Portanto, o assédio organizacional é um conjunto de práticas autoritárias, repetitivas, inseridas na rotina da organização como forma de gestão, por meio de pressões, humilhações e intimidações, com a finalidade de alcançar objetivos institucionais. Esse tipo de assédio representa uma escolha da organização como estratégia de gestão, de estimular o aumento da produtividade, ou de obter maior controle sobre os empregados.

As consequências do assédio moral organizacional são extensas, pois gera um ambiente de trabalho hostil e desagradável, carregado de tensões, trazendo prejuízos à saúde do trabalhador. Caracteriza-se por gestão abusiva, desviando-se das finalidades institucionais, ferindo a dignidade da pessoa humana e o dever de manter um ambiente de trabalho saudável e sem violência.

Desta forma, é importante ressaltar a grande disparidade que há entre o assédio moral, seja pessoal ou organizacional, e o interesse da própria Administração, uma vez que seus efeitos não são sentidos apenas pela vítima direta, mas, também, por toda a Administração e pela sociedade. Estas sofrem de forma indireta os efeitos do assédio moral, a Administração, por exemplo, com a diminuição da produtividade, a perda de servidores qualificados, o aumento de doenças e o consequente afastamento do servidor, grandes despesas com processos administrativos e judiciais, e, com pagamento de indenizações, além da perda de credibilidade, e tantos outros.

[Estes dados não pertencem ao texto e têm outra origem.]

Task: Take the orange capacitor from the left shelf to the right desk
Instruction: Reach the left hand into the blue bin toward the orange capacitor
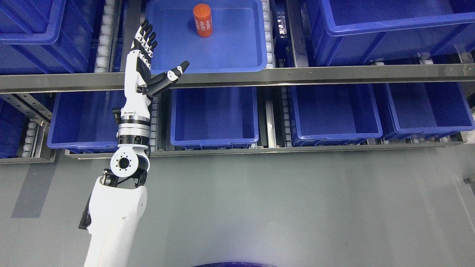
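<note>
The left hand (146, 61) is up by the shelf, fingers spread wide, holding nothing. The orange capacitor (202, 20) stands in the blue tray (237, 55), apart from it.

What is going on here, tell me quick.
The robot's left hand is raised at the shelf with its fingers spread, holding nothing. It sits beside the left front corner of a shallow blue tray on the upper level. The orange capacitor stands upright in that tray, toward the back, and the hand is not touching it. Empty blue bins fill the level below. The right arm is not in view. So the grab has not happened yet.
</note>
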`<state>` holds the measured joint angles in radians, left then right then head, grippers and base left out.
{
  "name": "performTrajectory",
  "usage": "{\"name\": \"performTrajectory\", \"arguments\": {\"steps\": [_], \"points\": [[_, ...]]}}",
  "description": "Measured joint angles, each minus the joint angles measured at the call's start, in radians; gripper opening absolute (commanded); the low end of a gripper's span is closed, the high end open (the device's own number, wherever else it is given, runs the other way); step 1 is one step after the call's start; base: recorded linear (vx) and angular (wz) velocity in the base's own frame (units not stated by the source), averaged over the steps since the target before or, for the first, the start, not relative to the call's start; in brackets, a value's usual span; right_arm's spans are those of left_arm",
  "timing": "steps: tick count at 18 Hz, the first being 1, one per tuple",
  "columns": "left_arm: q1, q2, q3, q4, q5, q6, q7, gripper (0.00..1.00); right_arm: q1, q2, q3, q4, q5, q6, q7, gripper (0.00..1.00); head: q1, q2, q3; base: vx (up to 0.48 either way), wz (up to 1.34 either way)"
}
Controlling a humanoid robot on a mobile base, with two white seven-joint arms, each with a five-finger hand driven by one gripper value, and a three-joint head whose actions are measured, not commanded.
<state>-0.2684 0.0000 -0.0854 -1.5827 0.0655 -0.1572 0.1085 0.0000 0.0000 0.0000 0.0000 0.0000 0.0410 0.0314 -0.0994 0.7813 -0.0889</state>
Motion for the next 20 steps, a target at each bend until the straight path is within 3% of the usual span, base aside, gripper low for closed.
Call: {"name": "performTrajectory", "arguments": {"steps": [20], "points": [[-0.194, 0.0, 0.006, 0.289, -0.094, 0.015, -0.074, 1.0, 0.0, 0.0, 0.0, 0.0, 0.0, 0.0, -0.004, 1.0, 0.0, 0.0, 0.0, 0.076, -0.04]]}}
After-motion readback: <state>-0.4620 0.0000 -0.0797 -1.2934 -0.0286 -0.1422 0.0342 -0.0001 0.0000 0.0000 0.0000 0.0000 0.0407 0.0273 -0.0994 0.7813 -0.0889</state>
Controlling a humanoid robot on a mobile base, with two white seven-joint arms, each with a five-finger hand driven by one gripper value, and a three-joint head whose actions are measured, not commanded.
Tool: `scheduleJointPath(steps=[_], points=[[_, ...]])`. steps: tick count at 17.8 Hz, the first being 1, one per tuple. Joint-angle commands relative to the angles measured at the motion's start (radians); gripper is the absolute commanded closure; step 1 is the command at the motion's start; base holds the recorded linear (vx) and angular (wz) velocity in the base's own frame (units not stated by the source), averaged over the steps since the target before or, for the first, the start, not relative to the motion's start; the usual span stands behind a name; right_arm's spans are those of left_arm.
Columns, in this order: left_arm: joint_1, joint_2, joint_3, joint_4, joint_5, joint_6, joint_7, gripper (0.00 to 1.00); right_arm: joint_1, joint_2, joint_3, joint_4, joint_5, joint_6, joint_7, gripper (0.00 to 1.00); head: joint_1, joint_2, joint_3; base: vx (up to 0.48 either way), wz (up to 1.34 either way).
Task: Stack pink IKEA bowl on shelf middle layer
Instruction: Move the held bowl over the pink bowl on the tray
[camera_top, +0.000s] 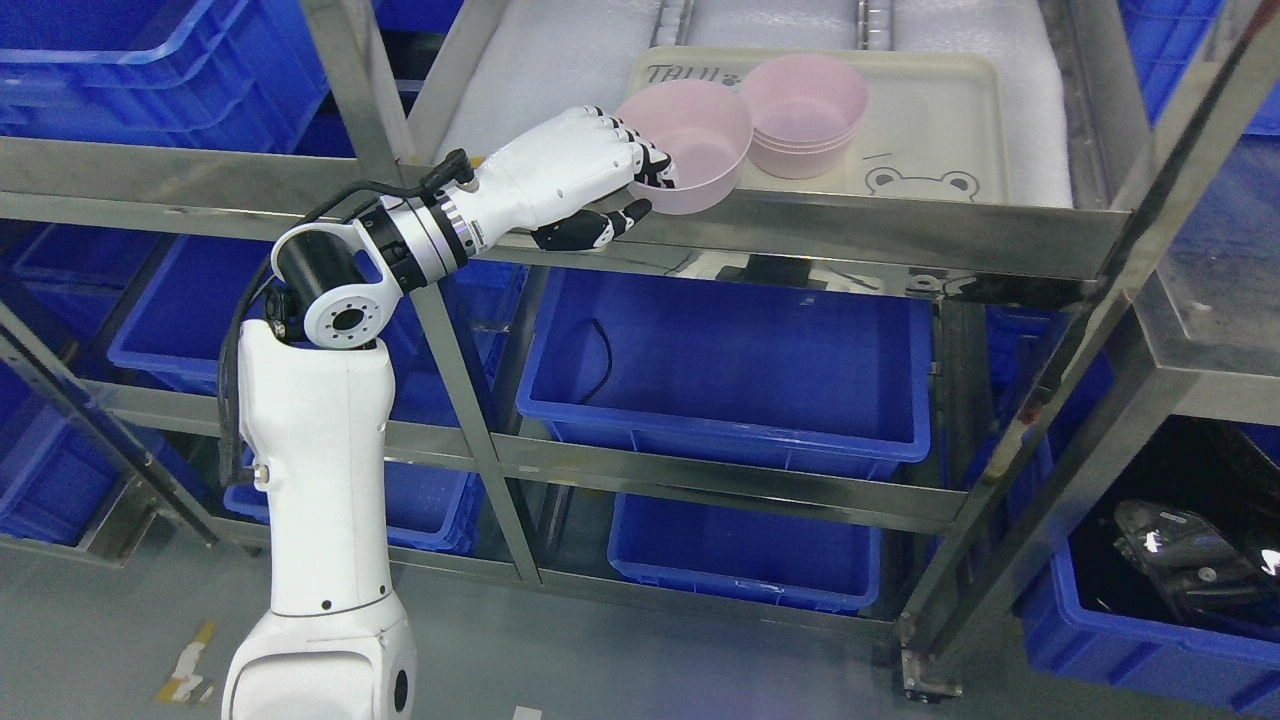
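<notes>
My left hand reaches up from the lower left to the metal shelf and is shut on the near rim of a pink bowl, fingers hooked inside it and thumb underneath. The bowl tilts toward me at the front left corner of a cream tray. Just right of it, a stack of pink bowls stands upright on the same tray. The held bowl is beside the stack, not over it. My right arm does not show.
The steel shelf rail runs just under the hand. Upright posts flank the arm. Blue bins fill the lower layers. White foam lining covers the shelf behind the tray.
</notes>
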Motion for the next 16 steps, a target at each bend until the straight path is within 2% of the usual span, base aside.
scheduleJointPath(steps=[1, 5, 8, 13, 16], points=[[-0.042, 0.018, -0.009, 0.008, 0.000, 0.000, -0.003, 0.94, 0.023, -0.017, 0.000, -0.018, 0.000, 0.000, 0.003, 0.00, 0.0000, 0.000, 0.000, 0.034, -0.34], [-0.191, 0.018, 0.044, 0.006, -0.005, 0.000, -0.012, 0.94, 0.023, -0.017, 0.000, -0.018, 0.000, 0.000, 0.003, 0.00, 0.0000, 0.000, 0.000, 0.027, -0.18], [-0.205, 0.018, 0.040, 0.018, -0.023, 0.000, -0.009, 0.94, 0.023, -0.017, 0.000, -0.018, 0.000, 0.000, 0.003, 0.00, 0.0000, 0.000, 0.000, 0.018, -0.10], [-0.292, 0.018, -0.018, 0.185, -0.109, 0.005, -0.016, 0.94, 0.023, -0.017, 0.000, -0.018, 0.000, 0.000, 0.003, 0.00, 0.0000, 0.000, 0.000, 0.032, -0.20], [-0.282, 0.018, -0.051, 0.206, -0.124, 0.072, -0.035, 0.94, 0.023, -0.017, 0.000, -0.018, 0.000, 0.000, 0.003, 0.00, 0.0000, 0.000, 0.000, 0.047, -0.22]])
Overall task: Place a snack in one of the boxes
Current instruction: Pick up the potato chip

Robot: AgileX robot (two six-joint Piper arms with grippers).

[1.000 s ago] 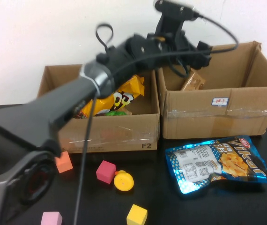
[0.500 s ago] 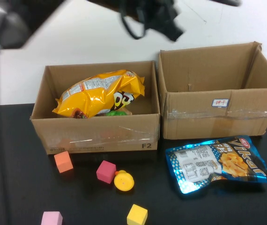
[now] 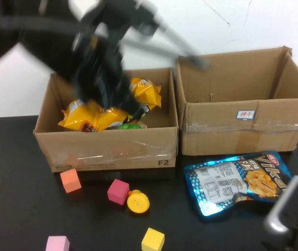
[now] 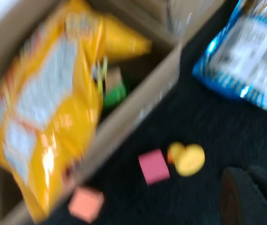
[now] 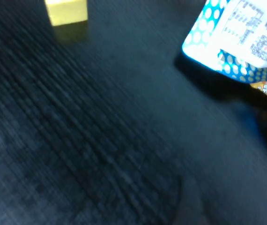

A sociedade sofre seus efeitos danosos, por exemplo, com a perda de trabalhadores produtivos, aumento de custos médicos, de custos com benefícios para aposentadorias precoces por invalidez, o desemprego e, o aumento dos casos de suicídios.

Nesse contexto, a criação de meios adequados para punir, prevenir e reparar as agressões sofridas pelos servidores públicos é fundamental para manter um ambiente de trabalho equilibrado e, preservar a dignidade dos servidores dentro das relações de trabalho, bem como garantir uma boa prestação de serviços públicos.